Downloading and Extracting the Dataset

The next step is to download and extract the dataset:

def download_and_unzip(url, extract_to='Datasets', chunk_size=1024*1024):
    http_response = urlopen(url)

    data = b''
    iterations = http_response.length // chunk_size + 1
    for _ in tqdm(range(iterations)):
        data += http_response.read(chunk_size)

    zipfile = ZipFile(BytesIO(data))
    zipfile.extractall(path=extract_to)

dataset_path = os.path.join('Datasets', 'IAM_Words')
if not os.path.exists(dataset_path):
    download_and_unzip('https://git.io/J0fjL', extract_to='Datasets')

    file = tarfile.open(os.path.join(dataset_path, "words.tgz"))
    file.extractall(os.path.join(dataset_path, "words"))

The dataset is downloaded and extracted using the download_and_unzip function. The function takes the dataset URL as input and downloads it to the 'Datasets' directory. The function uses urlopen to open the URL and tqdm to show the progress bar while downloading the dataset. After the dataset is downloaded, it is extracted using ZipFile. The extracted dataset is saved in the 'Datasets/IAM_Words/words' directory.

Preprocessing the Dataset

After the dataset is downloaded and extracted, the next step is to preprocess the dataset:

dataset, vocab, max_len = [], set(), 0

# Preprocess the dataset by the specific IAM_Words dataset file structure
words = open(os.path.join(dataset_path, "words.txt"), "r").readlines()
for line in tqdm(words):
    if line.startswith("#"):
        continue

    line_split = line.split(" ")
    if line_split[1] == "err":
        continue

    folder1 = line_split[0][:3]
    folder2 = "-".join(line_split[0].split("-")[:2])
    file_name = line_split[0] + ".png"
    label = line_split[-1].rstrip('\n')

    rel_path = os.path.join(dataset_path, "words", folder1, folder2, file_name)
    if not os.path.exists(rel_path):
        print(f"File not found: {rel_path}")
        continue

    dataset.append([rel_path, label])
    vocab.update(list(label))
    max_len = max(max_len, len(label))

configs = ModelConfigs()

# Save vocab and maximum text length to configs
configs.vocab = "".join(sorted(vocab))
configs.max_text_length = max_len
configs.save()

This piece of code performs data preprocessing by parsing a words.txt file and populating three variables: dataset, vocab, and max_len. The dataset is a list that contains lists. Each inner list comprises a file path and its label. The vocab is a set of unique characters present in the labels. The max_len is the maximum length of the labels.

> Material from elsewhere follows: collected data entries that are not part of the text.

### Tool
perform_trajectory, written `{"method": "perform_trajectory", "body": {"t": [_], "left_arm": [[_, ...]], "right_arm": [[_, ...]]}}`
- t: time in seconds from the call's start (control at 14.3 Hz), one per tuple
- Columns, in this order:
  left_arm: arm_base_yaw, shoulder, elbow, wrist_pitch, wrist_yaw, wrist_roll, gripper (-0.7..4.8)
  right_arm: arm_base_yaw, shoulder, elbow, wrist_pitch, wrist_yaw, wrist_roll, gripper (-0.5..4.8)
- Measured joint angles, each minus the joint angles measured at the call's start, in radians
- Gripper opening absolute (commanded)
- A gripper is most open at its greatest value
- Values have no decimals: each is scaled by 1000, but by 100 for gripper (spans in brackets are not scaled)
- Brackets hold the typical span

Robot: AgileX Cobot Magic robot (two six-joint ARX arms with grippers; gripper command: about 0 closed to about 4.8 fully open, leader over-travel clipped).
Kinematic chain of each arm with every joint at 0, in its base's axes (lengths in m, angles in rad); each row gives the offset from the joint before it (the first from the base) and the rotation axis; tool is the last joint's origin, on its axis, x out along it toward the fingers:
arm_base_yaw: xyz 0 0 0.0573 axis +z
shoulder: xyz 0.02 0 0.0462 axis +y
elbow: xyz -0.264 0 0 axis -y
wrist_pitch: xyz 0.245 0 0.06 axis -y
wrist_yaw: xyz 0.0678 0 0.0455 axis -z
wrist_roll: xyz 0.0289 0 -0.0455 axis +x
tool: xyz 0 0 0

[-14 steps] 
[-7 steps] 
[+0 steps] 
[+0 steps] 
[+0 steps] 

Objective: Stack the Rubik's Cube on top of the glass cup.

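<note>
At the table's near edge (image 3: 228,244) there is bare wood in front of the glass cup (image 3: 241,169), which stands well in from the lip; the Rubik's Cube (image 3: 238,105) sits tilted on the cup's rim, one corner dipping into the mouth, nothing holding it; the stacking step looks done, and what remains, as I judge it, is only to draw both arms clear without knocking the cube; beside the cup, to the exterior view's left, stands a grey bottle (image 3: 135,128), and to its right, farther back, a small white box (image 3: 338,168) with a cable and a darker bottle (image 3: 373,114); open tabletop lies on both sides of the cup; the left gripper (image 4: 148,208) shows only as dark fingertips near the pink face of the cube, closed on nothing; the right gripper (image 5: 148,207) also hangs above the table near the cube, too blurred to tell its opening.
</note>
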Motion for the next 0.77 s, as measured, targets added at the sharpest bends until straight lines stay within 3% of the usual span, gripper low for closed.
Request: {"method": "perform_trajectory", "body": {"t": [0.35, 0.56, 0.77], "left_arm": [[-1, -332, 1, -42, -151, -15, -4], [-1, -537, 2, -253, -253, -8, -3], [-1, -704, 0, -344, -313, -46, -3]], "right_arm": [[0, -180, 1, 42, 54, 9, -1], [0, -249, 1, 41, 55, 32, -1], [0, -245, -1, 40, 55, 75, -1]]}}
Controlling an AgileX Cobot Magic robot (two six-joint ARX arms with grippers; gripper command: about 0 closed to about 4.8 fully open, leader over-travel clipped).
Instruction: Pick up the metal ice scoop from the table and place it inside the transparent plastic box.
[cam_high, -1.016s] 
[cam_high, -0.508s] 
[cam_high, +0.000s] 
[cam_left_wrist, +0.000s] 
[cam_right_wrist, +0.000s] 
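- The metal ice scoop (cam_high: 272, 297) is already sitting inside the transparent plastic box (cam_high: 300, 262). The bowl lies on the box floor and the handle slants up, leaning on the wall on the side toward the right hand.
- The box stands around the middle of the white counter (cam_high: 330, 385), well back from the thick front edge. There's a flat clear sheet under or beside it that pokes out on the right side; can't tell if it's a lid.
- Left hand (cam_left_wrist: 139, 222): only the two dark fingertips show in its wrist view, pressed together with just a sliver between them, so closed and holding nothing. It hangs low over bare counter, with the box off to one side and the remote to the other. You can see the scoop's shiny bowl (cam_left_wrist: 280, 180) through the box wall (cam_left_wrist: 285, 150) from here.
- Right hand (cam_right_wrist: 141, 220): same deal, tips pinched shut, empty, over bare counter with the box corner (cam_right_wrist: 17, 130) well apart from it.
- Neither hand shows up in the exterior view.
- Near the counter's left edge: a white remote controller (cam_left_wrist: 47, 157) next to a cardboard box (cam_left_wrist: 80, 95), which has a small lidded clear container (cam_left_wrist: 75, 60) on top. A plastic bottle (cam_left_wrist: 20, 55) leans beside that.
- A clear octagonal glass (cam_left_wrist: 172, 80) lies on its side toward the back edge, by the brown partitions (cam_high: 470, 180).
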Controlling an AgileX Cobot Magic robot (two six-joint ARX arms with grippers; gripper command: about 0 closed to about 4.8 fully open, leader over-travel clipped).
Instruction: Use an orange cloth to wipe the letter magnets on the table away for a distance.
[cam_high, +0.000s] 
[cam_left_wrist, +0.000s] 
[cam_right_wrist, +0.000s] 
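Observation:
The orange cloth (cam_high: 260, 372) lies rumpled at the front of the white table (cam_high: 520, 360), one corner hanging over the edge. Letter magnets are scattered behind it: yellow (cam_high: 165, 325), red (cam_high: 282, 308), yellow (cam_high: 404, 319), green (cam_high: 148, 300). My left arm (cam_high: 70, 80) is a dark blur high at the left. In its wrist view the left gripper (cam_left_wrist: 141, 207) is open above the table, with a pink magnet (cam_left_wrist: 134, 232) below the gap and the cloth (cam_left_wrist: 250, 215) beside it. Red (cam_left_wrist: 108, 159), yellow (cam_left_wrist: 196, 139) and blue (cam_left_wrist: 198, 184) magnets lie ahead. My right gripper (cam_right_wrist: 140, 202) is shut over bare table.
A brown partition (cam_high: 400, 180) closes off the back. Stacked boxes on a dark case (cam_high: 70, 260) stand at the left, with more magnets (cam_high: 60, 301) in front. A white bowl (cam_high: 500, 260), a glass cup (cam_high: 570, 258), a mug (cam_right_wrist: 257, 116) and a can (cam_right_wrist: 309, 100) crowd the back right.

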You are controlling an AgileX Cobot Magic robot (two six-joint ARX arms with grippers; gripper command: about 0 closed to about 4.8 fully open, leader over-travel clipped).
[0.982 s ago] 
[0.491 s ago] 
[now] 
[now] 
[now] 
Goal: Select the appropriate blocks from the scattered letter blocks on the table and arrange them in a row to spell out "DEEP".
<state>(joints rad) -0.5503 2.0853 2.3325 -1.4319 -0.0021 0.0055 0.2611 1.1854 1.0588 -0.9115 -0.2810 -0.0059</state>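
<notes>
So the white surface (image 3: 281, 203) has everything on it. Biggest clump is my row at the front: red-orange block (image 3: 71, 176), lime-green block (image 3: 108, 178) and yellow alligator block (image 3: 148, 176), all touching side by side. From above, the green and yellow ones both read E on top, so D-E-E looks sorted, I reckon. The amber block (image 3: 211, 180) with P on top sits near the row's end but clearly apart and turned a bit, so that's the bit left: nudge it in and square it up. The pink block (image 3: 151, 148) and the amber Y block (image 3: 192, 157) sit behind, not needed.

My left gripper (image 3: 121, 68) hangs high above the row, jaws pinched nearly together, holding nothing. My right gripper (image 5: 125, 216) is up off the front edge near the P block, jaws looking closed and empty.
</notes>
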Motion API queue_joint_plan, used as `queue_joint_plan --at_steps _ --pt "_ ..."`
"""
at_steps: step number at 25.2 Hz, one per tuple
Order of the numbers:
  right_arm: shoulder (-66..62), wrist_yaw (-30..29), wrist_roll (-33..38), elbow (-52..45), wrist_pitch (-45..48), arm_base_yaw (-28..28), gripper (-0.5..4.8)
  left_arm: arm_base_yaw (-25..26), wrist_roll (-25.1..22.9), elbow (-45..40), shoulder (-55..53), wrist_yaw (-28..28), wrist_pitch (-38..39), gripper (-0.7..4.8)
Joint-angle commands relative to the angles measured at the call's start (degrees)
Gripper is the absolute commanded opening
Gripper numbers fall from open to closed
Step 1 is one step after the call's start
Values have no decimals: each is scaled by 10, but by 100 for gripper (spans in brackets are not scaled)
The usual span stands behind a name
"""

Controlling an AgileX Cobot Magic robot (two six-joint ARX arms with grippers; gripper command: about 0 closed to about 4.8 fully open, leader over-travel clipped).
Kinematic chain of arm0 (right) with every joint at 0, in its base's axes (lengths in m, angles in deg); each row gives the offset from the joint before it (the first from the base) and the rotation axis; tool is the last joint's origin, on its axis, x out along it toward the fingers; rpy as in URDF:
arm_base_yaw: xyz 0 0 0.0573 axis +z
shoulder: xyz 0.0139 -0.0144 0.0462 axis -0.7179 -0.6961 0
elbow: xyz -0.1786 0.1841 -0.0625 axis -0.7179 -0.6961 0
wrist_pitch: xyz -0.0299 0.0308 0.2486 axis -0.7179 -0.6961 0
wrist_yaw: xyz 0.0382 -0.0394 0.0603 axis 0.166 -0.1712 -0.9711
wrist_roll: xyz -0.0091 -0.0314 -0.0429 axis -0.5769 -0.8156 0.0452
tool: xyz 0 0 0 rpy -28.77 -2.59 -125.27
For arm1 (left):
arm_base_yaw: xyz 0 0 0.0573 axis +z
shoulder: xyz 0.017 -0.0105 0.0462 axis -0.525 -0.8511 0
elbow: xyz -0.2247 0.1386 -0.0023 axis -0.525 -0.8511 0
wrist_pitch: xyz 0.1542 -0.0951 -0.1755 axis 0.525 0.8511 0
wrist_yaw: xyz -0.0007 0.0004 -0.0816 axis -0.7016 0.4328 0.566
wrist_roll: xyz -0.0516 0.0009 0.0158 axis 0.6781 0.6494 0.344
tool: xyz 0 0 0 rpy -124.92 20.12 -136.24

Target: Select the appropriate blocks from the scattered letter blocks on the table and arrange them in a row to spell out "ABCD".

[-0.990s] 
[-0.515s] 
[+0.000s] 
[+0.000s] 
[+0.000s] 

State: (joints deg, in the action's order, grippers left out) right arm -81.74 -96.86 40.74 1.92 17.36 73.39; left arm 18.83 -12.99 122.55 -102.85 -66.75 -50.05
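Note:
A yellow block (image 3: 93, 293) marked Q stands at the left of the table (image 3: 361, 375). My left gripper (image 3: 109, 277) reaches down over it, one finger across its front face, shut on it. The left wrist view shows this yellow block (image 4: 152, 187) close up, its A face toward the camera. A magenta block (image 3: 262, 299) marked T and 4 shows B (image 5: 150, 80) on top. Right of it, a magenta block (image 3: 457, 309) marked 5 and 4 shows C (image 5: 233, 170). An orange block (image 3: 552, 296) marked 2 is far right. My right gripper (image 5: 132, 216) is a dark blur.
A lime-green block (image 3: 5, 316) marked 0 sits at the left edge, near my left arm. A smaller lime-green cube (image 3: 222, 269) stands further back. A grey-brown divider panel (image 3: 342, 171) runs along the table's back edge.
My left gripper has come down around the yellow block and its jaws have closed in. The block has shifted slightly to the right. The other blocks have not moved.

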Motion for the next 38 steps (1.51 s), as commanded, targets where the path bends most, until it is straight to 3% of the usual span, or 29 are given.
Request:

For each line in the file, the code executes the following tasks:

  1. Skips the line if it starts with #;
  2. Skips the line if the second element after splitting the line by space is "err";
  3. Extracts the first three and eight characters of the filename and label, respectively;
  4. Joins the dataset_path with the extracted folder names and filenames to form the file path;
  5. Skips the line if the file path does not exist;
  6. Otherwise, it adds the file path and label to the dataset list. Additionally, it updates the vocab set with the characters present in the label and updates the max_len variable to hold the maximum value of the current max_len and the length of the label;

After pre-processing the dataset, the code saves the vocabulary and the maximum text length to configs using the ModelConfigs class.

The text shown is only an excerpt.